For any non-top-rep, communicators[0] is the highest subtree-internal communicator the site participates in, never the top-of-tree.

The implementation must not treat communicators.get(0) as "the top communicator" on every site.

2.2 Partitioning rule

At each non-terminal level the range [left, right] is split into arity groups using

std::size_t division_steps = (right - left + 1) / arity;
std::size_t remainder      = (right - left + 1) % arity;
std::size_t current_group_size = division_steps + (i < remainder ? 1 : 0);

(recursively_fill_communicators, lines 396–403). The first remainder groups are larger by one. The recursion's terminal condition is

if (right - left < arity) { /* create a single flat communicator and stop */ }

so a range of arity or fewer sites becomes a single terminal flat communicator. Within a non-terminal group, the rank of a representative inside its parent's arity-wide group communicator is its index i in the partitioning loop above.

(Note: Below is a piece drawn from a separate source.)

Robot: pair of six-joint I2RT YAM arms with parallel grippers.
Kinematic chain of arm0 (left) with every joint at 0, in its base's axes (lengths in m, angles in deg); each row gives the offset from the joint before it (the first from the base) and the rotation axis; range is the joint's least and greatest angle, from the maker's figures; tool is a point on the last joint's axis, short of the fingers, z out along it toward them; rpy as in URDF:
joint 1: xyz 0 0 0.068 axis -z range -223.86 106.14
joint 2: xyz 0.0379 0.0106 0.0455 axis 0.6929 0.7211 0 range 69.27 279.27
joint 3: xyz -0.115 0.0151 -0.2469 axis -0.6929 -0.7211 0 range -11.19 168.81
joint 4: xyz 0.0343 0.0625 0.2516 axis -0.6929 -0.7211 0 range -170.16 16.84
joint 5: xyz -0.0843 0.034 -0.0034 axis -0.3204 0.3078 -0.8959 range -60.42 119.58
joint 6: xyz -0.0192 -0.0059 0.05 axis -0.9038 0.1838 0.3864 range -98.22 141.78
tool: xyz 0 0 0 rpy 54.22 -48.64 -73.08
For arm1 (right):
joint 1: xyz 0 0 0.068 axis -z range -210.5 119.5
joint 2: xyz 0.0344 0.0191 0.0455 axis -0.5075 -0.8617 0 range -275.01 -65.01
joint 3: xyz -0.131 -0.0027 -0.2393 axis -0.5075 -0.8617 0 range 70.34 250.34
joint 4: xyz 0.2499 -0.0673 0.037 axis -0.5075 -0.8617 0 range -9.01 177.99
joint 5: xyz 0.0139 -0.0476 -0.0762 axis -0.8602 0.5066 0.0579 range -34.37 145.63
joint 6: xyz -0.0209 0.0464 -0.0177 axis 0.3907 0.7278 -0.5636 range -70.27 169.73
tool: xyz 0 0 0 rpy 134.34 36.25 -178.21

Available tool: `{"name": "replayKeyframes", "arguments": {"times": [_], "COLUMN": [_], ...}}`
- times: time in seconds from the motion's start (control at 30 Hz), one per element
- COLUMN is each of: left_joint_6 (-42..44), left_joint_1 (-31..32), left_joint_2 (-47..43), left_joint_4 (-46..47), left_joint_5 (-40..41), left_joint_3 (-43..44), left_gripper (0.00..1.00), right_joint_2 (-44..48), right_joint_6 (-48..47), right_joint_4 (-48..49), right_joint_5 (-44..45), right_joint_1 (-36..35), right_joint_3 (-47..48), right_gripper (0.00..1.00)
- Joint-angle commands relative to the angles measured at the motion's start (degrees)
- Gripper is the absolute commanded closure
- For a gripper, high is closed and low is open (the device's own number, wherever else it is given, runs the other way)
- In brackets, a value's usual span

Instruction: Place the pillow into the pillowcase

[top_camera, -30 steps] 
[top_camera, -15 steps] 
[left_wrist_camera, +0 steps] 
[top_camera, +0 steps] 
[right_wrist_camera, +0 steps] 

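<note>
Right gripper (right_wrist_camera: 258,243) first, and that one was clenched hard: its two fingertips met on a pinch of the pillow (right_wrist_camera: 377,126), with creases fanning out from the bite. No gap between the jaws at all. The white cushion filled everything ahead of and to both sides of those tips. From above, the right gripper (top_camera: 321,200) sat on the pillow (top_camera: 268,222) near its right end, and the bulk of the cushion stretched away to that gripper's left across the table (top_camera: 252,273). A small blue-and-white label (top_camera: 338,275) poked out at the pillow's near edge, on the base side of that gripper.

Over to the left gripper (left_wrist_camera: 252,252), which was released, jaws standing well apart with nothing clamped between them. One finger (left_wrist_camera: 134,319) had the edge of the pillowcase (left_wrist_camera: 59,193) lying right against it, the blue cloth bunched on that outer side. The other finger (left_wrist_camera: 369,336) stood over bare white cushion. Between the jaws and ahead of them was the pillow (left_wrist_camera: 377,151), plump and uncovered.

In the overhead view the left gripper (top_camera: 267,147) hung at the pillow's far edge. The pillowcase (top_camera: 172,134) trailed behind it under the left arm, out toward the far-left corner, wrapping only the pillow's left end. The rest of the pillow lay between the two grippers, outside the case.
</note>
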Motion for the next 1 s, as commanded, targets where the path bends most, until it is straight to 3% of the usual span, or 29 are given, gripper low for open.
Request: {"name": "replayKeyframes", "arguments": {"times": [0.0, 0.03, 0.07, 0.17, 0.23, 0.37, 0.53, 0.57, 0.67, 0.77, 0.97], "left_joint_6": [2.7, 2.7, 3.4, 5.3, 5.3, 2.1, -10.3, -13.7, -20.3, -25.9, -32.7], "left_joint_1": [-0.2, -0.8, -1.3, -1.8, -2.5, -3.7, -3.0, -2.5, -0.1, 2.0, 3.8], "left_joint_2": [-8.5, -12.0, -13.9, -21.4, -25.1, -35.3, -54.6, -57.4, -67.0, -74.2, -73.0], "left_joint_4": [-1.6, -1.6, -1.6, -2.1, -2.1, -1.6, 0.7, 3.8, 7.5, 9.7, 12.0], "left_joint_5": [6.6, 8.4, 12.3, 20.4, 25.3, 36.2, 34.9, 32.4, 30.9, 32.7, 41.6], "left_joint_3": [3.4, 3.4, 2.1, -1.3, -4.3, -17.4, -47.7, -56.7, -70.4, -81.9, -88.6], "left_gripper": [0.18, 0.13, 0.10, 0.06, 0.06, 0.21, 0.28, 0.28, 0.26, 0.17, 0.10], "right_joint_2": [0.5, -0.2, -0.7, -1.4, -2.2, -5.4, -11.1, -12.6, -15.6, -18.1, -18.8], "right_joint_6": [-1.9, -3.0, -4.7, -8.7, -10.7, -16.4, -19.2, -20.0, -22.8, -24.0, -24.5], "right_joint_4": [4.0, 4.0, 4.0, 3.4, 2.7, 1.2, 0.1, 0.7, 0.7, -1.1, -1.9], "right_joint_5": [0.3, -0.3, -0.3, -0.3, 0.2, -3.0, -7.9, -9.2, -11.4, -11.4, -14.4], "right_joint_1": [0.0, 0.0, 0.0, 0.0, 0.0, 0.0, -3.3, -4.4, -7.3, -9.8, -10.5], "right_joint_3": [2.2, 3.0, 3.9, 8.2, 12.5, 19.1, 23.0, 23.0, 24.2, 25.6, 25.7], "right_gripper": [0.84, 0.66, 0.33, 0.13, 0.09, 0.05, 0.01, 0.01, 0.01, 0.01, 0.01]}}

2.3 Walks in existing hierarchical gather and scatter

Gather, root path (`gather.hpp:575`):

std::vector<T> result(1, local_result);
for (std::size_t i = communicators.size() - 1; i != 0; --i) {
    result = detail::gather_data(
        gather_here(hpx::launch::sync, communicators.get(i),
            HPX_MOVE(result), this_site_arg(0), generation));
}
return detail::gather_data(
    gather_here(communicators.get(0), HPX_MOVE(result),
        this_site_arg(0), generation));

The loop walks subtree-internal levels bottom-up; the final call after the loop is on communicators.get(0). On a top rep this final call is across the top of the tree. Phase 1 of all_to_all needs the walk to stop before this final call on top reps. This is the helper requirement in §6.

Gather, non-root path (`gather.hpp:699`):

The non-root variant does the same loop and then gather_there(communicators.get(0), …). On a non-top-rep, communicators.get(0) is the highest subtree-internal communicator, so this final call already sends within the subtree to the next-level-up representative. Phase 1 needs no change for non-top-reps.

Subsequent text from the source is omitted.